This study will hopefully help understanding if and how OPC modulate brain function.


A population of quiescent progenitors, the oligodendrocyte precursor cells (OPC) is disseminated throughout the adult brain parenchyma and represent around 5-10% of all neural cells. OPC can respond to environmental stimuli and differentiate into mature myelinating oligodendrocytes. There are thus involved in physiological and post-lesional neuroplasticity. Recent studies revealed how neuronal activity can trigger OPC differentiation and modulate myelination pattern, leading to the development of the concept of “adaptive myelination”. Yet very little is known about a potential role of OPC themselves, independently of producing oligodendrocytes. We hypothesize that if OPC can respond to neuronal signals, they may also be able to modulate neuronal excitability and thus contribute to brain homeostasis. In this project, we will take advantage of a new mouse line that we generated in our lab, in which we can specifically kill OPC in a timely controlled manner. We will characterize these mice lacking OPC at behavioral and electrophysiological levels.
Mice will be submitted to a variety of behavioral tests to assess anxiety and exploratory behaviors (Elevated-plus maze, Open field test), and more complex cognitive functions (Y-maze alternation, object location, virtual 3D orientation tests). After the behavioral tests, half of the mice will be sacrificed for histological analyses to check for OPC ablation in the different brain structures, and more specifically in hippocampus, and the other half will be dedicated to electrophysiological studies.
Electrophysiological analyses will be performed in vitro in hippocampal slices.
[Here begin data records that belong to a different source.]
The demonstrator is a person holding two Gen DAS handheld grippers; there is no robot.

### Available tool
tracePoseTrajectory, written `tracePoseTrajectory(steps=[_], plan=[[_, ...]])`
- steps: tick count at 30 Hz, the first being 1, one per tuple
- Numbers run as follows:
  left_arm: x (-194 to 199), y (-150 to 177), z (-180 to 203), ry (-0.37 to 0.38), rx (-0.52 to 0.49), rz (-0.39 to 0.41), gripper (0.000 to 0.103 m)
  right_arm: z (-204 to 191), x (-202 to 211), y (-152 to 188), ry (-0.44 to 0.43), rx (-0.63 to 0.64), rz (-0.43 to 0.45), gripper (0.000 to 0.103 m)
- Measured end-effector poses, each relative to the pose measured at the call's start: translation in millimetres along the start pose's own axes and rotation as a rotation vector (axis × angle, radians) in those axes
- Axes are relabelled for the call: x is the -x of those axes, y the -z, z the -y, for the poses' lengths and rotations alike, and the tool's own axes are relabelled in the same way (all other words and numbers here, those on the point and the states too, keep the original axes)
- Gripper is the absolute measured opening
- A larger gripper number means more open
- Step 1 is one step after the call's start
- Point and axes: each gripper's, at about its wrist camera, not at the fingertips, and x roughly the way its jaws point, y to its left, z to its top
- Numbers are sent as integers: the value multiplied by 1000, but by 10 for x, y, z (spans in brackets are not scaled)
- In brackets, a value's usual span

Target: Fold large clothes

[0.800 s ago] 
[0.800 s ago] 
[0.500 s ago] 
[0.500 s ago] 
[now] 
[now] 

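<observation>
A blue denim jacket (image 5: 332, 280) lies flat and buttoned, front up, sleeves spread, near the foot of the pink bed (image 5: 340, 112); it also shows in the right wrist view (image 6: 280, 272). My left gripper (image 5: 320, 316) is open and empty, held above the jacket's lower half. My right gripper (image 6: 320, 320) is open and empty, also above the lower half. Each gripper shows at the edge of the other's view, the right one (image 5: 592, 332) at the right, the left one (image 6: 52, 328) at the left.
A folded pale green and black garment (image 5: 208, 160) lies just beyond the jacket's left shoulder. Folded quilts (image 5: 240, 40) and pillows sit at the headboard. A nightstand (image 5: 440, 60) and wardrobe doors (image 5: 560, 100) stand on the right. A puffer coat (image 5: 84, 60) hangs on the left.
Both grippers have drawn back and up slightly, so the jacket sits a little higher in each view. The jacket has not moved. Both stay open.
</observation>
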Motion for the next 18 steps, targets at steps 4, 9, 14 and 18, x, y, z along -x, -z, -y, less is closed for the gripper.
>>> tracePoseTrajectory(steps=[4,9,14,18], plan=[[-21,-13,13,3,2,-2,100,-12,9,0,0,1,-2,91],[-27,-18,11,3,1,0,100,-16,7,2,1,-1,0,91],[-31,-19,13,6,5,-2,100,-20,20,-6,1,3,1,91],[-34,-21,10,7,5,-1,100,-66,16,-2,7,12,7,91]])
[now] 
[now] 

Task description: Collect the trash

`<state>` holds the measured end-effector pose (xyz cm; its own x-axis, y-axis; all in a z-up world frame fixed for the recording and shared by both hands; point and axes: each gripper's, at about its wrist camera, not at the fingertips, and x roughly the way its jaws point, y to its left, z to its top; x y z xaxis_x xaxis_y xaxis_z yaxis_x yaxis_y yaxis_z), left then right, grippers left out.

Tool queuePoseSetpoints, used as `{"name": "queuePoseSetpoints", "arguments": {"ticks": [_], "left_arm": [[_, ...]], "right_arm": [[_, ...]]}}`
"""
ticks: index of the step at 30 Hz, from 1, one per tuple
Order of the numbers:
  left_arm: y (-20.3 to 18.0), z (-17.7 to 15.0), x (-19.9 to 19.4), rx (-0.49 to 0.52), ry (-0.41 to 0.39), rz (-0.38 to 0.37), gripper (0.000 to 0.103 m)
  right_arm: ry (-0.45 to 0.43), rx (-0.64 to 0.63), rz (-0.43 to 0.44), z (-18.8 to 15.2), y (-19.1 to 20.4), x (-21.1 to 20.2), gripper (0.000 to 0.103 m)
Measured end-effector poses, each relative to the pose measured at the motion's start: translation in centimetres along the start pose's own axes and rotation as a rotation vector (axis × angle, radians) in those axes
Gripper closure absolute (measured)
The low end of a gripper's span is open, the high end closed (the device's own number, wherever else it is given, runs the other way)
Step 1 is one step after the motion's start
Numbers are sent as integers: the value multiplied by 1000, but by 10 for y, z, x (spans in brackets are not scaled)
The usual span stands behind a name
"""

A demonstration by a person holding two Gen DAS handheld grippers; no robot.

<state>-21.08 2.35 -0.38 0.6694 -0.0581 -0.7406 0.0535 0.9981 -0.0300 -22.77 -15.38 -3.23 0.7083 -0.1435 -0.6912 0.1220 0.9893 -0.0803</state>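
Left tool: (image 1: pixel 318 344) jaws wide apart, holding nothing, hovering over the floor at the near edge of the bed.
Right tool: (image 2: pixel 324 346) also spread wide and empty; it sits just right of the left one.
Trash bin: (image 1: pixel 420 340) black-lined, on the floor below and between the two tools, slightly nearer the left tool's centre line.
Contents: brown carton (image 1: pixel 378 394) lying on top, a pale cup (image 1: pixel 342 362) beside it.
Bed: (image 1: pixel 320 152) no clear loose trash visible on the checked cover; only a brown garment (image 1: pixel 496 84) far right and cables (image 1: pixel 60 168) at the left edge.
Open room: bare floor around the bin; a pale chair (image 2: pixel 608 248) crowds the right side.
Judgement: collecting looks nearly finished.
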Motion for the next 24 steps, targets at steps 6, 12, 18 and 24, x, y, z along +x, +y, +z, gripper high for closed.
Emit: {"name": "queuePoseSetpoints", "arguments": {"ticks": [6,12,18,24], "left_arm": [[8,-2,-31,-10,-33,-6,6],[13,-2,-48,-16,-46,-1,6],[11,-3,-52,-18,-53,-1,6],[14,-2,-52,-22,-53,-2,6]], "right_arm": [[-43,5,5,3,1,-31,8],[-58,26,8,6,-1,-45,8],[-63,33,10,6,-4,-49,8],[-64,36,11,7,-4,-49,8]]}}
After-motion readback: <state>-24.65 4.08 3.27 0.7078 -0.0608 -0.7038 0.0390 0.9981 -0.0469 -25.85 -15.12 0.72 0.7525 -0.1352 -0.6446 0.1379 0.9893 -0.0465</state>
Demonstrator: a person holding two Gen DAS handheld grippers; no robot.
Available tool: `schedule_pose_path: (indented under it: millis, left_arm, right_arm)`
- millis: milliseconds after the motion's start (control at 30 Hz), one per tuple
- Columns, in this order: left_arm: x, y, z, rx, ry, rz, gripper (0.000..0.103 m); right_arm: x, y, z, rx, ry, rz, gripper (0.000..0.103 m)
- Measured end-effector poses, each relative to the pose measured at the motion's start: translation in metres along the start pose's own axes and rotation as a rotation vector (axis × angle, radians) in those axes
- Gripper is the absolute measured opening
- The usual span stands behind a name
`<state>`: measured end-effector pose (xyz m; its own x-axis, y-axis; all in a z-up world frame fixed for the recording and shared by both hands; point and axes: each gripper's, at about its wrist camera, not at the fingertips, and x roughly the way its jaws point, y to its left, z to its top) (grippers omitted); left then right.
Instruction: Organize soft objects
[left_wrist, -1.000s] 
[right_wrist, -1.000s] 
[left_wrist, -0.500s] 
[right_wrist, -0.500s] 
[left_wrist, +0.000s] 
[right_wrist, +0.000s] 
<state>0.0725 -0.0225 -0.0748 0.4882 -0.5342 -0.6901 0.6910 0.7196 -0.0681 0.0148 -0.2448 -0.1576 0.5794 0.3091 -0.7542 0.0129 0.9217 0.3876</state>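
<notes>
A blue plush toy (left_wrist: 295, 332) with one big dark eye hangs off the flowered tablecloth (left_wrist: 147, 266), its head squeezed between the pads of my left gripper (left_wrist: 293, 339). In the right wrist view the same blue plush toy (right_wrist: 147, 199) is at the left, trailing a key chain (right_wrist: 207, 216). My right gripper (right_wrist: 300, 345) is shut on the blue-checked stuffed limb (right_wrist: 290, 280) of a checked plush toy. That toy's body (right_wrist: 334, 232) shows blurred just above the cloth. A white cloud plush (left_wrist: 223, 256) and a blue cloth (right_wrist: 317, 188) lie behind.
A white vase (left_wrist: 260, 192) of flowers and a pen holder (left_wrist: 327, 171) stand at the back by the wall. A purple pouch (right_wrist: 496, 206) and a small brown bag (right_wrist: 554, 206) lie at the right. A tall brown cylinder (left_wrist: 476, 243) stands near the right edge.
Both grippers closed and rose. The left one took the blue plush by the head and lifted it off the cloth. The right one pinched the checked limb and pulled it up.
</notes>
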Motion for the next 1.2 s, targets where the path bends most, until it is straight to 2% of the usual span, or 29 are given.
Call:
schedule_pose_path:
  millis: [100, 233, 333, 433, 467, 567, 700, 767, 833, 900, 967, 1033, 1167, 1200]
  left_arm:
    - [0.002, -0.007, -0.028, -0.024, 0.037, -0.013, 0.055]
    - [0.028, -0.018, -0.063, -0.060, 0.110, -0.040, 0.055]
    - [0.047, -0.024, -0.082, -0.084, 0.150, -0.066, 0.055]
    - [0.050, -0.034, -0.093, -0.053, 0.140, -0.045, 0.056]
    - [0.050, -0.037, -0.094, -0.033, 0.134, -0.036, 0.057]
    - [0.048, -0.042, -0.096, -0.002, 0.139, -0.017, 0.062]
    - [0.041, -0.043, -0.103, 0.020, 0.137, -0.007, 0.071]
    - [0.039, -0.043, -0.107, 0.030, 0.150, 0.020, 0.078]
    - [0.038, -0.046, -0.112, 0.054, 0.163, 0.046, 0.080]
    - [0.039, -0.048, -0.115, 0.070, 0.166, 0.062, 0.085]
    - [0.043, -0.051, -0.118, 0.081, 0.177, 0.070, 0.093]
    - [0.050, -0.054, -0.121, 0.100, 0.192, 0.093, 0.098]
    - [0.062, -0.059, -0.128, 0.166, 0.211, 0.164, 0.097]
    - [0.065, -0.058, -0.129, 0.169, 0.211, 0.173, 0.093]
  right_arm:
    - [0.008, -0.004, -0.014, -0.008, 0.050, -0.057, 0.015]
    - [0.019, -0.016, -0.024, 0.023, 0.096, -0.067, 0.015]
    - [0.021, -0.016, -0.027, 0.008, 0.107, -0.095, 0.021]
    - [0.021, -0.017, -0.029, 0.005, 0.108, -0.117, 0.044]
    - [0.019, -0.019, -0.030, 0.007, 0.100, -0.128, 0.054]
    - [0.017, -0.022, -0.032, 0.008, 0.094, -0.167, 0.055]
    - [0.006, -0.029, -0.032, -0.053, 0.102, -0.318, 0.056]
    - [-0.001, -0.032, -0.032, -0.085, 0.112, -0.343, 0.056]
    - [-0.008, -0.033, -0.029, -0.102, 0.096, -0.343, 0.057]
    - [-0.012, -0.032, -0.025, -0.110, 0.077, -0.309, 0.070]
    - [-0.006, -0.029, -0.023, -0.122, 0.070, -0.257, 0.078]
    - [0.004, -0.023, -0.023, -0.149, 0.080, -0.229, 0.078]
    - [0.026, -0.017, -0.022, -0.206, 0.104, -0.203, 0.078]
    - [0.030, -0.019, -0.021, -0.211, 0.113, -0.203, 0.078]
The impact of the OPC ablation will be tested on dentate granule cells in the hippocampus. Patch-clamp recordings will allow us to compare both the intrinsic and synaptic neuronal properties; we will assess the resting membrane potential, the input resistance, the spike threshold, the firing pattern, the action potential waveform, the excitatory/inhibitory balance, and the NMDA/AMPA receptor-mediated EPSC.
The student in charge of this study will be co-directed by Myriam Cayre (IBDM- mice production, behavioral tests) and Valérie Crépel (INMED- electrophysiology).

Desired profile

The student should be familiar with animal handling, in order to have unstressed mice for behavioral testing. Beside, electrophysiology and patch-clamp experiments require meticulousness, and precision. Finally, we are looking for a student highly motivated by science and dedicated to his work.

Host institution

The project will be conducted in two laboratories both located on the Luminy campus: Institute for Developmental Biology of Marseille (IBDM) and Mediterranean Institute of Neurobiology (INMED).
In IBDM, the host team “Stem cells and brain repair” is directed by Pascale Durbec. The main research expertise of the team is myelin biology and myelin repair.
At INMED, the host team “Neuronal coding and plasticity in epilepsy” is directed by Valérie Crépel. The research focus is on neuronal computation and plasticity in normal and pathological conditions.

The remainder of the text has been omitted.